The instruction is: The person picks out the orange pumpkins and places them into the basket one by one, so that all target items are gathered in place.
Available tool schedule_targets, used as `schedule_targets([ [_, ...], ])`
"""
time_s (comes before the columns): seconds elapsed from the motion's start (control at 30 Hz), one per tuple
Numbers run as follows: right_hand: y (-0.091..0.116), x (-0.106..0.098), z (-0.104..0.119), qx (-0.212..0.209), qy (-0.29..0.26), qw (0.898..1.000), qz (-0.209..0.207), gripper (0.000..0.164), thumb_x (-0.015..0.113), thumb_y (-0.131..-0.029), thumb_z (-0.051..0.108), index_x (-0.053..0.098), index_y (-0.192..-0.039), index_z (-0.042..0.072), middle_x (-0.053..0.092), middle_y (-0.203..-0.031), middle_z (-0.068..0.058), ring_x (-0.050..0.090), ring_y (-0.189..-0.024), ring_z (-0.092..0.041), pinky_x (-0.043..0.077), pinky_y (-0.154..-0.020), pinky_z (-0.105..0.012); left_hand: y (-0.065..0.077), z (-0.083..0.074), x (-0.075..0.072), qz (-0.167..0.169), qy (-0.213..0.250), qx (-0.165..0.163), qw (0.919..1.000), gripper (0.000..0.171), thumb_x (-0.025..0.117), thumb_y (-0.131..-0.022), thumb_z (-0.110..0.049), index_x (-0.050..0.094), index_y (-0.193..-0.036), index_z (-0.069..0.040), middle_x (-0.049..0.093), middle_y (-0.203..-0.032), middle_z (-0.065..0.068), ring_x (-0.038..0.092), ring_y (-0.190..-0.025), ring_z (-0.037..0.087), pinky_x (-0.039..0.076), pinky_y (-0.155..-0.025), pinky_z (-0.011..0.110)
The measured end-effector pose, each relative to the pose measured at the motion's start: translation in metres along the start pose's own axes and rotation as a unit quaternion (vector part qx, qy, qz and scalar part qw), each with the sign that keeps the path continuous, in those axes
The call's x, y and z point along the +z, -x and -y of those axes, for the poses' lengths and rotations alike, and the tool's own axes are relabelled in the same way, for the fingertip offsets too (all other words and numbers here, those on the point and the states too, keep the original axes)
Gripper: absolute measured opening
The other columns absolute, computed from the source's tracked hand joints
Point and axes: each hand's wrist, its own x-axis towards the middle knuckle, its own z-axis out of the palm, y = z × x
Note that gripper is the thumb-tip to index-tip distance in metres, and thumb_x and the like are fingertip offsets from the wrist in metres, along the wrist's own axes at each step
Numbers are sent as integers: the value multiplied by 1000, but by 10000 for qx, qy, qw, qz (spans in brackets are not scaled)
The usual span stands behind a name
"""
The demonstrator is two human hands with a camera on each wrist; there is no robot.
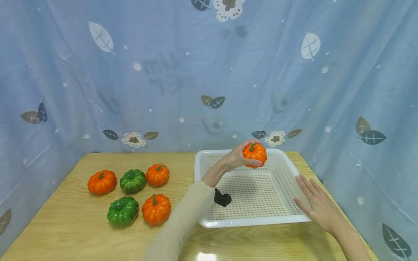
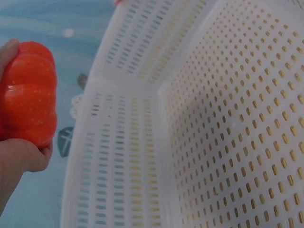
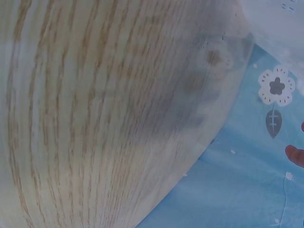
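Note:
My left hand (image 1: 236, 158) grips a small orange pumpkin (image 1: 255, 155) with a green stem, held over the far part of a white plastic basket (image 1: 251, 221). In the left wrist view the pumpkin (image 2: 29, 95) sits between thumb and fingers, beside the basket's slotted wall (image 2: 118, 156). On the right, my right hand (image 1: 318, 204) has its fingers extended at the basket's right rim and holds nothing. Only a fingertip (image 3: 295, 155) shows at the edge of the right wrist view. A black heart-shaped piece (image 1: 222, 198) lies inside the basket at its left, partly behind the left sleeve.
On the wooden table (image 1: 65, 224), left of the basket, are three orange pumpkins (image 1: 156, 209) and two green pumpkins (image 1: 123, 211). A blue curtain (image 1: 183, 79) with leaf and flower prints hangs behind the table and along its sides.

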Motion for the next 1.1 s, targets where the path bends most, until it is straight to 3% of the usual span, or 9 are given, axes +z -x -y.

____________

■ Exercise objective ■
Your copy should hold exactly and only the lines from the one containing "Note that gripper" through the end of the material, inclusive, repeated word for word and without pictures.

■ Exercise answer ■
Note that gripper is the thumb-tip to index-tip distance in metres, and thumb_x and the like are fingertip offsets from the wrist in metres, along the wrist's own axes at each step
Numbers are sent as integers: the value multiplied by 1000, but by 10000 for qx, qy, qw, qz (spans in brackets are not scaled)
The usual span stands behind a name
"""
The demonstrator is two human hands with a camera on each wrist; there is no robot.
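Note:
My left hand (image 1: 236, 158) grips a small orange pumpkin (image 1: 255, 155) with a green stem, held over the far part of a white plastic basket (image 1: 251, 221). In the left wrist view the pumpkin (image 2: 29, 95) sits between thumb and fingers, beside the basket's slotted wall (image 2: 118, 156). On the right, my right hand (image 1: 318, 204) has its fingers extended at the basket's right rim and holds nothing. Only a fingertip (image 3: 295, 155) shows at the edge of the right wrist view. A black heart-shaped piece (image 1: 222, 198) lies inside the basket at its left, partly behind the left sleeve.
On the wooden table (image 1: 65, 224), left of the basket, are three orange pumpkins (image 1: 156, 209) and two green pumpkins (image 1: 123, 211). A blue curtain (image 1: 183, 79) with leaf and flower prints hangs behind the table and along its sides.
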
Motion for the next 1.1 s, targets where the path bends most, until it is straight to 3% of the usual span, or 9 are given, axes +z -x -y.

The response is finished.